%%
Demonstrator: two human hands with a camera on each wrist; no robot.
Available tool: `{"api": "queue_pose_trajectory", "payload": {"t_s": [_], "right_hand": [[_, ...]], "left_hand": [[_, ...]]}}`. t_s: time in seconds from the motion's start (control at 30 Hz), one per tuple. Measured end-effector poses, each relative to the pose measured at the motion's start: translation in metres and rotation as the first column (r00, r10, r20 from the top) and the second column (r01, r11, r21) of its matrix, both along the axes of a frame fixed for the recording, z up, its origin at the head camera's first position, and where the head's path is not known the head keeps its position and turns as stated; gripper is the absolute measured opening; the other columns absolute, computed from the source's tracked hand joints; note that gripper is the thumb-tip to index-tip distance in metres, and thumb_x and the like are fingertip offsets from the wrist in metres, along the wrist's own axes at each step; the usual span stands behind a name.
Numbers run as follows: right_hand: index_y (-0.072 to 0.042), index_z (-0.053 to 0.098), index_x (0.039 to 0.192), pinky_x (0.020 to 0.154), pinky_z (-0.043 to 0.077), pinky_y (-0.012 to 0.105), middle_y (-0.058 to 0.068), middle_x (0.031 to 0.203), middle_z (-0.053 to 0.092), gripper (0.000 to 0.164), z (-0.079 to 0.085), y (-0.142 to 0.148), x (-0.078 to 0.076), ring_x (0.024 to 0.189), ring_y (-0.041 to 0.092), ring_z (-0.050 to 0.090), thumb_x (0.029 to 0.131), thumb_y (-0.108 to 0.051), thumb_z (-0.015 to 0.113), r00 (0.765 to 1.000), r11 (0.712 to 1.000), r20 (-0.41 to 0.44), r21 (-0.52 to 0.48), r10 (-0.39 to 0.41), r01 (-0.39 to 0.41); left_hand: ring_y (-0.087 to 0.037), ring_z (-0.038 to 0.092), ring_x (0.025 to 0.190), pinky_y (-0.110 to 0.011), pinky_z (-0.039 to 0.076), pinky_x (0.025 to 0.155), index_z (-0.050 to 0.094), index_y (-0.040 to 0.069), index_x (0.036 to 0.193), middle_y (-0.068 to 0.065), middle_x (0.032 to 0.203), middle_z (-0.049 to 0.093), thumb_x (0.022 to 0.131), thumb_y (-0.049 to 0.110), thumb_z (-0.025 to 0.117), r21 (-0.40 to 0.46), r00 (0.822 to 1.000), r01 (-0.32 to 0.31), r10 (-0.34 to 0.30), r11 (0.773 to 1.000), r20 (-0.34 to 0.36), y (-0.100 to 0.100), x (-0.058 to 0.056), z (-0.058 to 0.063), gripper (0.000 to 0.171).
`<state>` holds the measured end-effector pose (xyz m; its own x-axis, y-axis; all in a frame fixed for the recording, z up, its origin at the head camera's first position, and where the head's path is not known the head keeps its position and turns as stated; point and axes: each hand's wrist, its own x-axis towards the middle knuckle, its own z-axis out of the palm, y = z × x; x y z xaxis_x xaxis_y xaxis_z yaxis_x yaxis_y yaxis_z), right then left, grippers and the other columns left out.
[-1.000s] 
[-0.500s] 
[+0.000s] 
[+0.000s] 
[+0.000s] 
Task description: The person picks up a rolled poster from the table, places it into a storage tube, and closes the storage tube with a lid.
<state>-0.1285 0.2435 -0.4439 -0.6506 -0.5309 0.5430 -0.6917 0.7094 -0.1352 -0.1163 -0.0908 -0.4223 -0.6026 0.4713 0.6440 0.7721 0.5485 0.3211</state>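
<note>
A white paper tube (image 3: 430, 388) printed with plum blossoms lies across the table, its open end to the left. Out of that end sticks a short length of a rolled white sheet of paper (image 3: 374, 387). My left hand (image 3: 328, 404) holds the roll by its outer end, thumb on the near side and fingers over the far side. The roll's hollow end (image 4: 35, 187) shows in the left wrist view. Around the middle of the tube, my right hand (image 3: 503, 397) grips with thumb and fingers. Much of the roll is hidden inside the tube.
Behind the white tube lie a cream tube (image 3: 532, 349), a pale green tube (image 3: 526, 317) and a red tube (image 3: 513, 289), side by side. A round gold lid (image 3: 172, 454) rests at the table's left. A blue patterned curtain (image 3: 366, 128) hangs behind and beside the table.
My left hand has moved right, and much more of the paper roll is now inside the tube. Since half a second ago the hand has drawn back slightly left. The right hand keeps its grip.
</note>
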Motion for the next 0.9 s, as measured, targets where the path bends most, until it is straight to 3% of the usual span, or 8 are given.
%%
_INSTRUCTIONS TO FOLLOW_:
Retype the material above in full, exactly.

_EXERCISE RESULT_:
Demonstrator: two human hands with a camera on each wrist; no robot.
Available tool: `{"api": "queue_pose_trajectory", "payload": {"t_s": [_], "right_hand": [[_, ...]], "left_hand": [[_, ...]]}}`. t_s: time in seconds from the motion's start (control at 30 Hz), one per tuple. Measured end-effector poses, each relative to the pose measured at the motion's start: translation in metres and rotation as the first column (r00, r10, r20 from the top) and the second column (r01, r11, r21) of its matrix, both along the axes of a frame fixed for the recording, z up, its origin at the head camera's first position, and where the head's path is not known the head keeps its position and turns as stated; gripper is the absolute measured opening; the other columns absolute, computed from the source's tracked hand joints; note that gripper is the thumb-tip to index-tip distance in metres, and thumb_x and the like are fingertip offsets from the wrist in metres, along the wrist's own axes at each step; the usual span stands behind a name.
Numbers run as follows: right_hand: index_y (-0.072 to 0.042), index_z (-0.053 to 0.098), index_x (0.039 to 0.192), pinky_x (0.020 to 0.154), pinky_z (-0.043 to 0.077), pinky_y (-0.012 to 0.105), middle_y (-0.058 to 0.068), middle_x (0.031 to 0.203), middle_z (-0.053 to 0.092), gripper (0.000 to 0.164), z (-0.079 to 0.085), y (-0.142 to 0.148), x (-0.078 to 0.076), ring_x (0.024 to 0.189), ring_y (-0.041 to 0.092), ring_z (-0.050 to 0.090), thumb_x (0.029 to 0.131), thumb_y (-0.108 to 0.051), thumb_z (-0.015 to 0.113), r00 (0.765 to 1.000), r11 (0.712 to 1.000), r20 (-0.41 to 0.44), r21 (-0.52 to 0.48), r10 (-0.39 to 0.41), r01 (-0.39 to 0.41); left_hand: ring_y (-0.087 to 0.037), ring_z (-0.038 to 0.092), ring_x (0.025 to 0.190), pinky_y (-0.110 to 0.011), pinky_z (-0.039 to 0.076), pinky_x (0.025 to 0.155), index_z (-0.050 to 0.094), index_y (-0.040 to 0.069), index_x (0.036 to 0.193), middle_y (-0.068 to 0.065), middle_x (0.032 to 0.203), middle_z (-0.049 to 0.093), thumb_x (0.022 to 0.131), thumb_y (-0.049 to 0.110), thumb_z (-0.025 to 0.117), r21 (-0.40 to 0.46), r00 (0.822 to 1.000), r01 (-0.32 to 0.31), r10 (-0.34 to 0.30), r11 (0.773 to 1.000), r20 (-0.34 to 0.36), y (-0.100 to 0.100), x (-0.058 to 0.056), z (-0.058 to 0.063), gripper (0.000 to 0.171).
`<state>` holds the measured end-effector pose (xyz m; its own x-axis, y-axis; all in a frame fixed for the recording, z up, its origin at the head camera's first position, and where the head's path is not known the head keeps its position and turns as stated; point and axes: each hand's wrist, its own x-axis towards the middle knuckle, its own z-axis out of the palm, y = z × x; x y z xaxis_x xaxis_y xaxis_z yaxis_x yaxis_y yaxis_z), right then left, grippers and the other columns left out.
[-1.000s] 
[-0.500s] 
[+0.000s] 
[+0.000s] 
[+0.000s] 
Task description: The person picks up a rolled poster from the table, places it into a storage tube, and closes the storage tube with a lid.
<state>-0.1285 0.2435 -0.4439 -0.6506 -0.5309 0.5430 -0.6917 0.7094 -0.1352 -0.1163 -0.0908 -0.4223 -0.6026 0.4713 0.6440 0.7721 0.5485 0.3211</state>
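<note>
A white paper tube (image 3: 430, 388) printed with plum blossoms lies across the table, its open end to the left. Out of that end sticks a short length of a rolled white sheet of paper (image 3: 374, 387). My left hand (image 3: 328, 404) holds the roll by its outer end, thumb on the near side and fingers over the far side. The roll's hollow end (image 4: 35, 187) shows in the left wrist view. Around the middle of the tube, my right hand (image 3: 503, 397) grips with thumb and fingers. Much of the roll is hidden inside the tube.
Behind the white tube lie a cream tube (image 3: 532, 349), a pale green tube (image 3: 526, 317) and a red tube (image 3: 513, 289), side by side. A round gold lid (image 3: 172, 454) rests at the table's left. A blue patterned curtain (image 3: 366, 128) hangs behind and beside the table.
My left hand has moved right, and much more of the paper roll is now inside the tube. Since half a second ago the hand has drawn back slightly left. The right hand keeps its grip.
</note>
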Motion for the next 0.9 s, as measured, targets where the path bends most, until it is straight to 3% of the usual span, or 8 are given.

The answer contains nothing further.